▸ **What is expected**
When the line containing "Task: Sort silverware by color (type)" is found in the data below, give it again along with every later line, exactly; drop the pictures.

▸ **Given records**
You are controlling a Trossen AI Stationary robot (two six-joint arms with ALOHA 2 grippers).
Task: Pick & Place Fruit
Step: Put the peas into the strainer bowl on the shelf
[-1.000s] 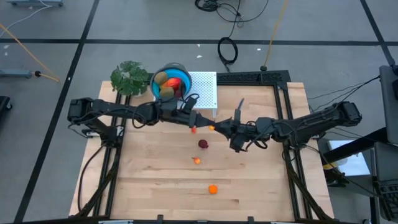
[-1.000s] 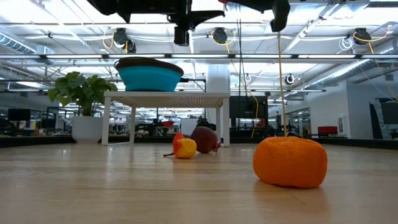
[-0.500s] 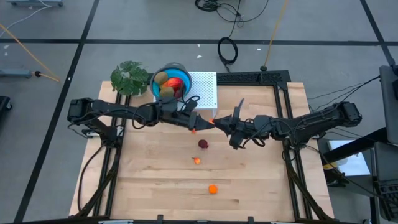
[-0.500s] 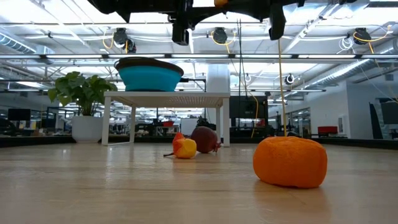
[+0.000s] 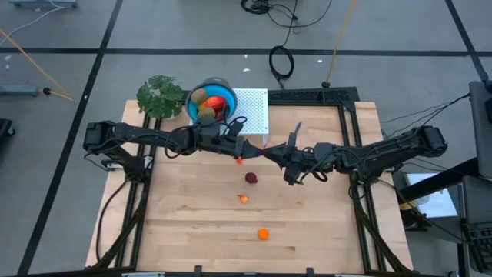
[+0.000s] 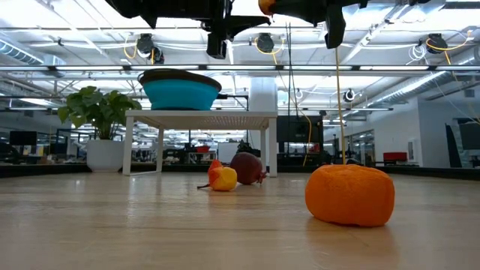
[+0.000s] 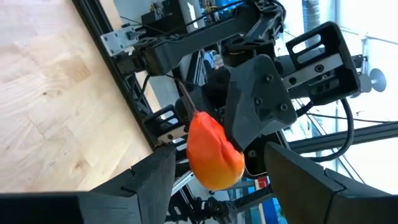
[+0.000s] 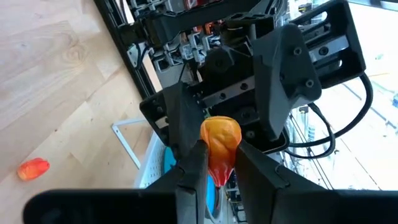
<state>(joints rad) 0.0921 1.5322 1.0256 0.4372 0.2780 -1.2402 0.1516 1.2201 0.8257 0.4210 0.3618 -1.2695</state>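
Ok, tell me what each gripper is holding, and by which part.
The right gripper pinches a small orange-red fruit by its narrow lower end, holding it between the left gripper's open fingers. The left gripper grips nothing yet.

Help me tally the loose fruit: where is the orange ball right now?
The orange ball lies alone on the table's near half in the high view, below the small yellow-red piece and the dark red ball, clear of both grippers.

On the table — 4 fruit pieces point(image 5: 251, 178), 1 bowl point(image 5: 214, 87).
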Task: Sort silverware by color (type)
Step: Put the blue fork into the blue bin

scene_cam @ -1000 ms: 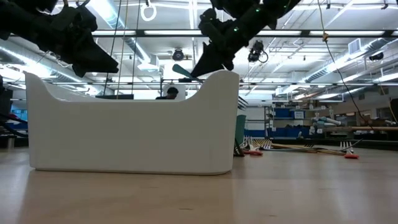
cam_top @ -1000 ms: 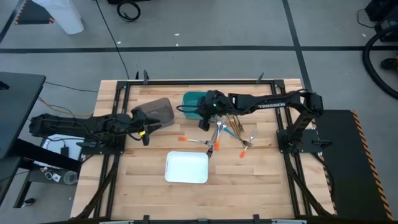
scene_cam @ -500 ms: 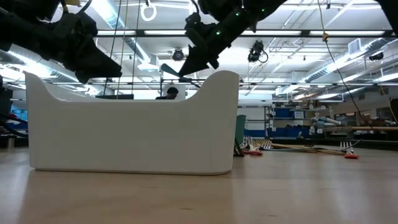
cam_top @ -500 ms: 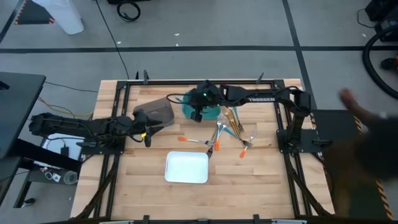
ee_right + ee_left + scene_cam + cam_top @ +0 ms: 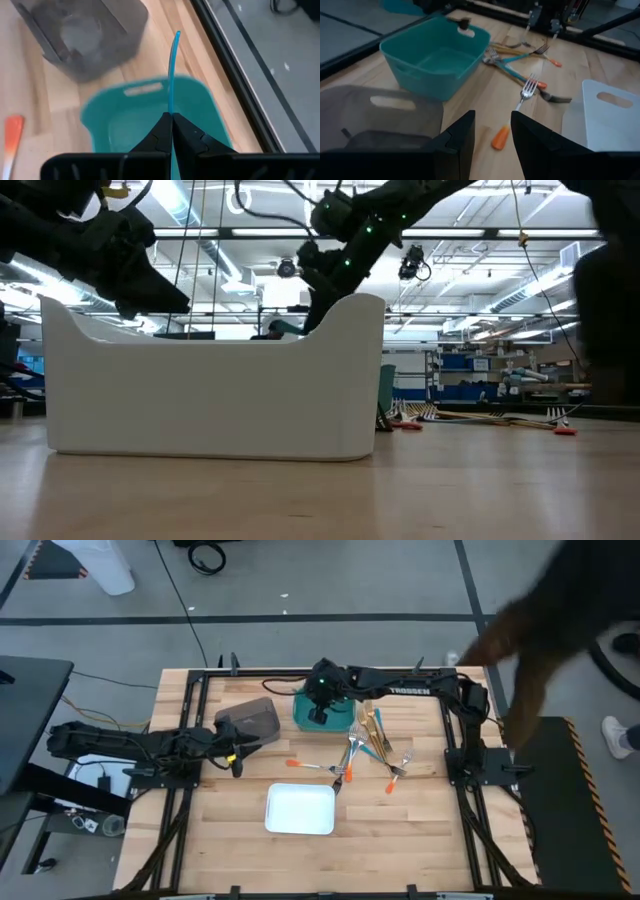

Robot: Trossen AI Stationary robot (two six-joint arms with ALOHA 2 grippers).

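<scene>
right tool (image 5: 171, 125) pinching slim teal-blue utensil handle (image 5: 172, 70) | above teal plastic bin (image 5: 200, 100) | left tool (image 5: 492, 137) parted, empty, beside grey bin (image 5: 252, 722)

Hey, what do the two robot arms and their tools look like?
Both arms are dark, almost black, jointed tubes. The right arm carries white lettering along its forearm and a green light near the wrist. The left arm shows a small yellow tag near its wrist. The left tool and the right tool each have two flat black fingers.
</scene>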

▸ **Reply**
Task: Sort silverware by color (type)
Step: Put the blue fork into the blue bin

scene_cam @ -1000 ms: 
cam_top @ -1000 ms: 
scene_cam @ -500 ms: 
cam_top @ -500 ms: 
ee_right + ee_left + scene_cam + cam_top @ +0 ms: 

Robot: Trossen AI Stationary robot (two six-joint arms with ALOHA 2 grippers).

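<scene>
right tool (image 5: 171, 125) pinching slim teal-blue utensil handle (image 5: 172, 70) | above teal plastic bin (image 5: 200, 100) | left tool (image 5: 492, 137) parted, empty, beside grey bin (image 5: 252, 722)

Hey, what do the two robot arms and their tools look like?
Both arms are dark, almost black, jointed tubes. The right arm carries white lettering along its forearm and a green light near the wrist. The left arm shows a small yellow tag near its wrist. The left tool and the right tool each have two flat black fingers.
</scene>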

Nothing else is needed, and the exercise is over.